たとえ声にならなくても、君への想いを叫ぶ。
 


「でも、それだけ文字打つの速かったら、生徒手帳に書いておく必要も─── ああ、そっか。もしも携帯を忘れたり、なくした時の為の対策?」



自分で言った言葉に、言いながら答えを見つければ、彼女は困ったように笑って小さく頷いた。

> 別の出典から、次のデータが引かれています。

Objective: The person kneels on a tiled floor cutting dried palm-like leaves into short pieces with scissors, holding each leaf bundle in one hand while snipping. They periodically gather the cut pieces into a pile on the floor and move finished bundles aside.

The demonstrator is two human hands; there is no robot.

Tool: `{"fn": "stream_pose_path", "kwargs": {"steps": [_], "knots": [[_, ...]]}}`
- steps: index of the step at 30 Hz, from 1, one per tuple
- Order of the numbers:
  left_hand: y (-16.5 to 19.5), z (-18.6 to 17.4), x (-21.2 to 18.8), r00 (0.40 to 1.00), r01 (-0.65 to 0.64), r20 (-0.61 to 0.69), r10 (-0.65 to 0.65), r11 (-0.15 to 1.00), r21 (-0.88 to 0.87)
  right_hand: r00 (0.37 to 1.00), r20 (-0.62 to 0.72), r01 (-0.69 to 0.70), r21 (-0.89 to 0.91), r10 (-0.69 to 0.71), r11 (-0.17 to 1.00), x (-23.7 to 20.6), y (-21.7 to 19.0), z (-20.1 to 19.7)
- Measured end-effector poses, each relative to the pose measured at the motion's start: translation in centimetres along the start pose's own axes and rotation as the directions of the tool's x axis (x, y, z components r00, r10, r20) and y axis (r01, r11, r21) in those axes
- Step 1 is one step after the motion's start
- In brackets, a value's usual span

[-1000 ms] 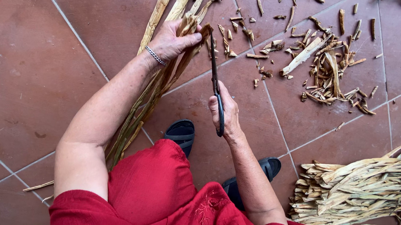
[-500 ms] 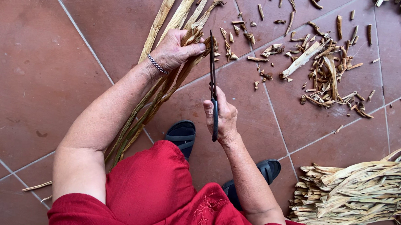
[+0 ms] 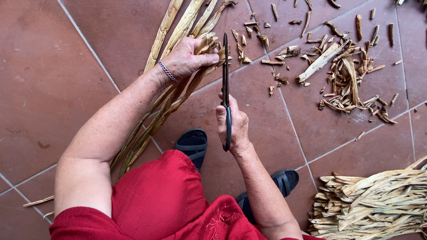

「(……はい。携帯にももちろん、生徒手帳に書いてあることと同じことを打って、初対面の方にはすぐに画面を見せれるように保存してます。ただ─── 先輩が今言ったとおり、携帯を忘れた時に困ってしまうので、生徒手帳は非常時の会話の手段として持ち歩いてて……)」



そこまで一気に打った画面を俺に見せると、悲しげに視線を落とした彼女。


その様子を見て、ああ、と思った。


彼女はつい先ほど、“声が出なくなって、もう5年が経つ”と言っていた。


多分その【5年前】に、何か【声が出なくなるキッカケ】みたいなものがあったんだろう。


彼女の元に生徒手帳を返すために改札前で待ち伏せなんてことをしながら、俺は失声症というものについて、携帯で調べていた。


インターネットの検索で【失声症】と入れると、検索表示には失声症に関するキーワードがズラリと並ぶ。


その中でも上位に位置していたのが、【失声症 原因】だ。


そして、導かれるようにページを叩くと、そこに書かれていたある言葉が目についた。